=== Section Start ===

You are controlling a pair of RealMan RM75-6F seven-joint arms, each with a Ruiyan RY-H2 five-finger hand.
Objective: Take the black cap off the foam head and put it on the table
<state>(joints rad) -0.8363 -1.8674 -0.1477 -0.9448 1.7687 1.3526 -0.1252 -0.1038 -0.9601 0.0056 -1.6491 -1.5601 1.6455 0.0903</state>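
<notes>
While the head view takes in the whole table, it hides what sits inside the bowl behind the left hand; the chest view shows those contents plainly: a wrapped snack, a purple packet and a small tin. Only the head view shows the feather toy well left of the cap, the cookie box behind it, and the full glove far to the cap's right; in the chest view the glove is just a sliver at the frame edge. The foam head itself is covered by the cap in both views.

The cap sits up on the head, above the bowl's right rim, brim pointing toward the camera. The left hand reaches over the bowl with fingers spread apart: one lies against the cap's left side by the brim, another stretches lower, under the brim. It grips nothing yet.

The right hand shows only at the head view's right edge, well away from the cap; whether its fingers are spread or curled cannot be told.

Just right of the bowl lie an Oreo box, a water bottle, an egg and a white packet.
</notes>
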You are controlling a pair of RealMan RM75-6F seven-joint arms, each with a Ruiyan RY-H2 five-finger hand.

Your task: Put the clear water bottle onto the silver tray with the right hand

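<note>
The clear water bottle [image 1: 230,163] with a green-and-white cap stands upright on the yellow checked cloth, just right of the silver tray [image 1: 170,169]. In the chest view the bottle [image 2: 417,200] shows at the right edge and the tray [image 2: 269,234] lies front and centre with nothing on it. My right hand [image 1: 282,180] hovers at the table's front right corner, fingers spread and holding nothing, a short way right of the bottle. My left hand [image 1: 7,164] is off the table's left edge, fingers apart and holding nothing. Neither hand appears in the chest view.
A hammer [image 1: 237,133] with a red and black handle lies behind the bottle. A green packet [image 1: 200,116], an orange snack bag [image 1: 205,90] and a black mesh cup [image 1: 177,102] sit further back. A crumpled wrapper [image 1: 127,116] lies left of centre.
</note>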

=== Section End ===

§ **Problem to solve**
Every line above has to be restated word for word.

§ **Task answer**
You are controlling a pair of RealMan RM75-6F seven-joint arms, each with a Ruiyan RY-H2 five-finger hand.
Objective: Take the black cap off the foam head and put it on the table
<state>(joints rad) -0.8363 -1.8674 -0.1477 -0.9448 1.7687 1.3526 -0.1252 -0.1038 -0.9601 0.0056 -1.6491 -1.5601 1.6455 0.0903</state>
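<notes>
While the head view takes in the whole table, it hides what sits inside the bowl behind the left hand; the chest view shows those contents plainly: a wrapped snack, a purple packet and a small tin. Only the head view shows the feather toy well left of the cap, the cookie box behind it, and the full glove far to the cap's right; in the chest view the glove is just a sliver at the frame edge. The foam head itself is covered by the cap in both views.

The cap sits up on the head, above the bowl's right rim, brim pointing toward the camera. The left hand reaches over the bowl with fingers spread apart: one lies against the cap's left side by the brim, another stretches lower, under the brim. It grips nothing yet.

The right hand shows only at the head view's right edge, well away from the cap; whether its fingers are spread or curled cannot be told.

Just right of the bowl lie an Oreo box, a water bottle, an egg and a white packet.
</notes>
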You are controlling a pair of RealMan RM75-6F seven-joint arms, each with a Ruiyan RY-H2 five-finger hand.

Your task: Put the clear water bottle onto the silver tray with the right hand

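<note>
The clear water bottle [image 1: 230,163] with a green-and-white cap stands upright on the yellow checked cloth, just right of the silver tray [image 1: 170,169]. In the chest view the bottle [image 2: 417,200] shows at the right edge and the tray [image 2: 269,234] lies front and centre with nothing on it. My right hand [image 1: 282,180] hovers at the table's front right corner, fingers spread and holding nothing, a short way right of the bottle. My left hand [image 1: 7,164] is off the table's left edge, fingers apart and holding nothing. Neither hand appears in the chest view.
A hammer [image 1: 237,133] with a red and black handle lies behind the bottle. A green packet [image 1: 200,116], an orange snack bag [image 1: 205,90] and a black mesh cup [image 1: 177,102] sit further back. A crumpled wrapper [image 1: 127,116] lies left of centre.
</note>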

This concludes the output for the exercise.